[WORK ORDER]
How do the records below read from their first line through the line containing "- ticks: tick"? Write those lines out exactly.

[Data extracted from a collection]
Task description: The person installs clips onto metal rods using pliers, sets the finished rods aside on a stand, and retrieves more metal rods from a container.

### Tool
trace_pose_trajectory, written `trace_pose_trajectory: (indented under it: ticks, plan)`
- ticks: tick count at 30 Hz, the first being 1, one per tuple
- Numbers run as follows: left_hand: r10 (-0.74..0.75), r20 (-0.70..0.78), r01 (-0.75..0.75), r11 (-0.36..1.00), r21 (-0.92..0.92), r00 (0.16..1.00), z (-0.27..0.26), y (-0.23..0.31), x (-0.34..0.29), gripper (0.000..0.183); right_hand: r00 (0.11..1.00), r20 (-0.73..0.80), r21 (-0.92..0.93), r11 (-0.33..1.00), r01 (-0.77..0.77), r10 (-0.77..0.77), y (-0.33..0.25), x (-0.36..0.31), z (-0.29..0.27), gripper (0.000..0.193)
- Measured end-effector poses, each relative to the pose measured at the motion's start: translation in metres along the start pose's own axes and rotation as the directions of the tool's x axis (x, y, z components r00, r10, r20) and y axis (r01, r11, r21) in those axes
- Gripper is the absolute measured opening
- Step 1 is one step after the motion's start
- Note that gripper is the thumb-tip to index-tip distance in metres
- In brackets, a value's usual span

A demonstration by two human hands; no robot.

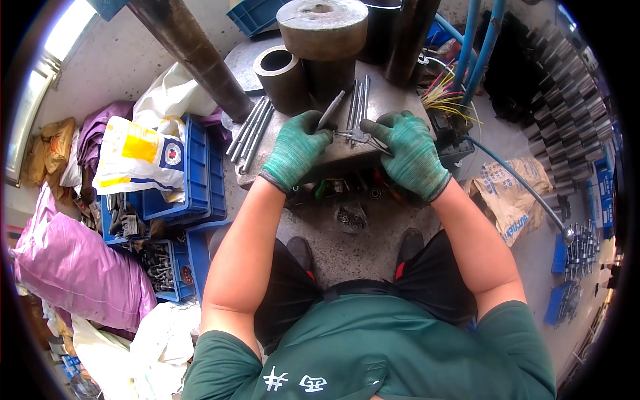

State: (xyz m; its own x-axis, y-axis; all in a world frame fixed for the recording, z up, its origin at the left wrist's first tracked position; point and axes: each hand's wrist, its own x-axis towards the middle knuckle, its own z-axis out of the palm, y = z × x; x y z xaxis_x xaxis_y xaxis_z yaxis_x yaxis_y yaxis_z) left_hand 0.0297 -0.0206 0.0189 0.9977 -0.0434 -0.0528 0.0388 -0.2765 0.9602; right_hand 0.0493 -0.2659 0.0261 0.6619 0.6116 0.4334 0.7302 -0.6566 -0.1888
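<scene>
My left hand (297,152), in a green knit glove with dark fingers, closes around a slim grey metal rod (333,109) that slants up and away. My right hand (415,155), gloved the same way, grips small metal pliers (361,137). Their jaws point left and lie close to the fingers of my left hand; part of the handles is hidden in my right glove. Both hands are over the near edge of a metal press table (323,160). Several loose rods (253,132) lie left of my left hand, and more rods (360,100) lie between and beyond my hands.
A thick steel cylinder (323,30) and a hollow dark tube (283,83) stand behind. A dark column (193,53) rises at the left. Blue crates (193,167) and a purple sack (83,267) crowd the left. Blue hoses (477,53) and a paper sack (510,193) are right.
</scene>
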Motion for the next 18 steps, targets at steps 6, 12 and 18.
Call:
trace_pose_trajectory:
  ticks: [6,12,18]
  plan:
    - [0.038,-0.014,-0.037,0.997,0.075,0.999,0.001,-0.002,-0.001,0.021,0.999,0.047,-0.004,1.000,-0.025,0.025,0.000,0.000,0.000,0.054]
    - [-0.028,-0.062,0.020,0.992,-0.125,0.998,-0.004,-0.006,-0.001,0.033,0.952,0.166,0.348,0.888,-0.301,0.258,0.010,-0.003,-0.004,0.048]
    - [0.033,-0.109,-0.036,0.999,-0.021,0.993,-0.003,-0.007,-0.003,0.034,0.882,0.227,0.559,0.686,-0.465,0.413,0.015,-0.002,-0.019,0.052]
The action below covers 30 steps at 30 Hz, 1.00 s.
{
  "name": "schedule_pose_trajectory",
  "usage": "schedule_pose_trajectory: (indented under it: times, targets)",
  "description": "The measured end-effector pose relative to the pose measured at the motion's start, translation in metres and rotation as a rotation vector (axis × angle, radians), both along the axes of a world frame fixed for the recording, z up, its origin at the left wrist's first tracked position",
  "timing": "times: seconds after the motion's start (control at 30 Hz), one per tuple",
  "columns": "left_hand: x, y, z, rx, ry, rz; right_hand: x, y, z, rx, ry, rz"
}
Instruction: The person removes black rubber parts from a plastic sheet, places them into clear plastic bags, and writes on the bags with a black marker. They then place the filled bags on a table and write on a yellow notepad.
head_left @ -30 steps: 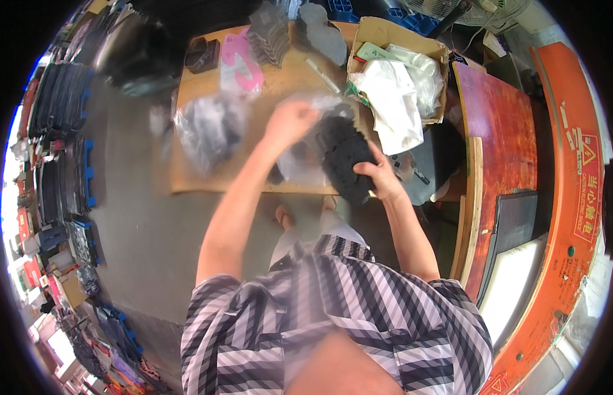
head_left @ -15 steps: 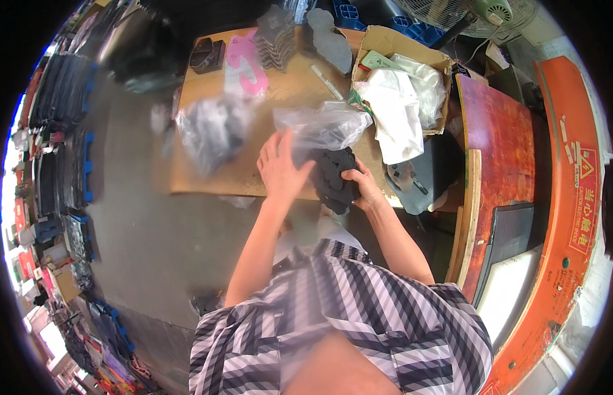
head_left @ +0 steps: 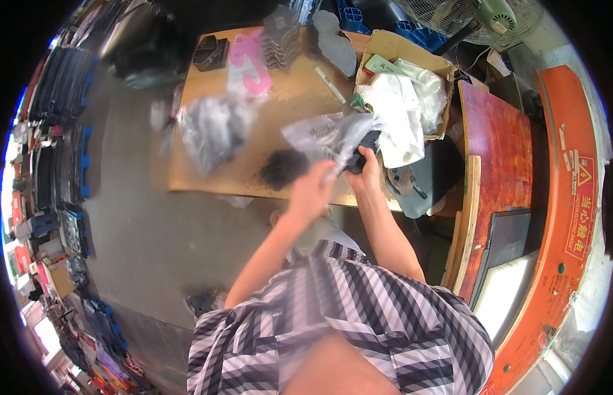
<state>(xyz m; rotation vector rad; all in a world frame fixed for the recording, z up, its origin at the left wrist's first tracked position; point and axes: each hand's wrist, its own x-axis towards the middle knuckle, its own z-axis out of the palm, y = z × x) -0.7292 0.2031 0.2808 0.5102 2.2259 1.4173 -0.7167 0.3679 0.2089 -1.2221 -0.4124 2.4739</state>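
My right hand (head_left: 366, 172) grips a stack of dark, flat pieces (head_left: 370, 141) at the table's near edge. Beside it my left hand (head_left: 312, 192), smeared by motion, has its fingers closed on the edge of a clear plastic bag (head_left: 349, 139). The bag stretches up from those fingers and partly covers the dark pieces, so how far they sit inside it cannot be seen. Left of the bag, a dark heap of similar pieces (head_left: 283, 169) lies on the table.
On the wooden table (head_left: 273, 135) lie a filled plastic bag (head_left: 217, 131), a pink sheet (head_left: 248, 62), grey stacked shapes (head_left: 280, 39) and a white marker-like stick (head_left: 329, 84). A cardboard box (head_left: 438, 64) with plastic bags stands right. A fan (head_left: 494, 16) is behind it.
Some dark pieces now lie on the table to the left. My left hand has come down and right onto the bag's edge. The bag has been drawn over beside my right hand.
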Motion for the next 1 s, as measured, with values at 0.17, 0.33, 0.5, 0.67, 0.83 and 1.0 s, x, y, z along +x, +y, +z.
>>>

[REPLY]
Task description: The person installs clips onto metal rods using pliers, sets the finished rods aside on a stand, and retrieves more metal rods from a container.

### Tool
trace_pose_trajectory, written `trace_pose_trajectory: (indented under it: ticks, plan)`
- ticks: tick count at 30 Hz, the first being 1, one per tuple

That completes the output for this exercise.